---------- Supplied data ----------

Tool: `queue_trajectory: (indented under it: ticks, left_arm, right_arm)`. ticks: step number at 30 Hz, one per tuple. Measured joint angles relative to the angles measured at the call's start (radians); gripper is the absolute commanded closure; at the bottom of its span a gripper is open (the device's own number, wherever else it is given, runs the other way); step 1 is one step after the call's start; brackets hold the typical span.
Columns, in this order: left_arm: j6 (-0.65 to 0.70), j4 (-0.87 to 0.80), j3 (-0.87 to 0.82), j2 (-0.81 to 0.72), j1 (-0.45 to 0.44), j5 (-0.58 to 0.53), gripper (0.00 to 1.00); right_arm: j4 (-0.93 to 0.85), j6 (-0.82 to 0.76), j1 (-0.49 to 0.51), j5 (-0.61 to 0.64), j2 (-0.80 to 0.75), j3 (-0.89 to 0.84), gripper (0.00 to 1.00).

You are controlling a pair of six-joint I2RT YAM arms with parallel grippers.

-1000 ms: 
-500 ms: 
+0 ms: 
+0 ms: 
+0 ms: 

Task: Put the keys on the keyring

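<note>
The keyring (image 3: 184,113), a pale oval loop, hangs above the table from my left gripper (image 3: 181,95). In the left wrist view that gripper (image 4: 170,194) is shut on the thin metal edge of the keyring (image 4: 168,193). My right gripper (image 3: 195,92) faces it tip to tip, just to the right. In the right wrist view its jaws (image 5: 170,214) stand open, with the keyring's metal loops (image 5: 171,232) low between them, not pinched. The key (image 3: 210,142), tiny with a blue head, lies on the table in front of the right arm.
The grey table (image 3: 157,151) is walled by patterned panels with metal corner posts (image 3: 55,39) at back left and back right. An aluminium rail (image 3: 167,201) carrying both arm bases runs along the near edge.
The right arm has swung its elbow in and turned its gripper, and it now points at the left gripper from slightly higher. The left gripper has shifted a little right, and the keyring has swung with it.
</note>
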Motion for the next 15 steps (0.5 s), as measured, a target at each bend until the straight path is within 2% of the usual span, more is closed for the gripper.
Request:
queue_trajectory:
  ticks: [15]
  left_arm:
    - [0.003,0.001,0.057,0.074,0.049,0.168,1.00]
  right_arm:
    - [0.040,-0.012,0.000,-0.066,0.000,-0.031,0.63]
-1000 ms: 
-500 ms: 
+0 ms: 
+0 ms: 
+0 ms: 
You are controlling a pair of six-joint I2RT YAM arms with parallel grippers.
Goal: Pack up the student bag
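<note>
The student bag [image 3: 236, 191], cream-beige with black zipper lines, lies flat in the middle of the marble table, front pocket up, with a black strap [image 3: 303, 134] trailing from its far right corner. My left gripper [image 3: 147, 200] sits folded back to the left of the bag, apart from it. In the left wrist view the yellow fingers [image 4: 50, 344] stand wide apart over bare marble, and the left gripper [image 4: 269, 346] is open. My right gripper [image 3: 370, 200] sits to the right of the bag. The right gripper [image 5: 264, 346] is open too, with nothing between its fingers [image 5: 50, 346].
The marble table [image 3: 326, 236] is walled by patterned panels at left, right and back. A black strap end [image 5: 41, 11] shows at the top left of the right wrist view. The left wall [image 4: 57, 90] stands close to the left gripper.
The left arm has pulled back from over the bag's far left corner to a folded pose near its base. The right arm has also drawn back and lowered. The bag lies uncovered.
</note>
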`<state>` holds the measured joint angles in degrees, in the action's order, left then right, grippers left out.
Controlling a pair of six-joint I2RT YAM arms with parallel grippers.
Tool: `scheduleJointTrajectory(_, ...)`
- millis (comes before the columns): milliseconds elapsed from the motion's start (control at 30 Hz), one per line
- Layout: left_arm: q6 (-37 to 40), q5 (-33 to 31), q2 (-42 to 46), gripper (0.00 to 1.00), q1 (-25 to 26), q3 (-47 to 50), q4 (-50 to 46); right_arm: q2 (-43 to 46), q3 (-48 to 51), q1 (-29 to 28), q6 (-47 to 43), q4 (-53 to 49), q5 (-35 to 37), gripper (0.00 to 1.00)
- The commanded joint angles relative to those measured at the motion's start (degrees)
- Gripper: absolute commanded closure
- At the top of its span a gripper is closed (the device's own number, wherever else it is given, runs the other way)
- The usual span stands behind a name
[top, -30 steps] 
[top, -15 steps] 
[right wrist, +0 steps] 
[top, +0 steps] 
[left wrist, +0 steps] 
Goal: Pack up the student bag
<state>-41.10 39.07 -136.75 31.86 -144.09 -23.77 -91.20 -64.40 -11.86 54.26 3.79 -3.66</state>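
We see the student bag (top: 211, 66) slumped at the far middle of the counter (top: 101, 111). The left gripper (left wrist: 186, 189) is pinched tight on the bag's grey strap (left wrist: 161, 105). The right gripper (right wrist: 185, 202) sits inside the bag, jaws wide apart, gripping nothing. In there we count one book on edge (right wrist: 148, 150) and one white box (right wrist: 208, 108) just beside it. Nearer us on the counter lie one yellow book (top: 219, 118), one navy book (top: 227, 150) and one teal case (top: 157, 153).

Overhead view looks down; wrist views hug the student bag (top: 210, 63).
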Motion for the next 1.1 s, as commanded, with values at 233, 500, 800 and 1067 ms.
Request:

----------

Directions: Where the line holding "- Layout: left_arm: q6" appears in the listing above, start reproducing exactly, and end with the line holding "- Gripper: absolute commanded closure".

Answer for this exercise:
- Layout: left_arm: q6 (-37 to 40), q5 (-33 to 31), q2 (-42 to 46), gripper (0.00 to 1.00), q1 (-25 to 26), q3 (-47 to 50), q4 (-50 to 46); right_arm: q2 (-43 to 46), q3 (-48 to 51), q1 (-29 to 28), q6 (-47 to 43), q4 (-53 to 49), q5 (-35 to 37), gripper (0.00 to 1.00)
- The commanded joint angles relative to those measured at the motion's start (degrees)
- Gripper: absolute commanded closure

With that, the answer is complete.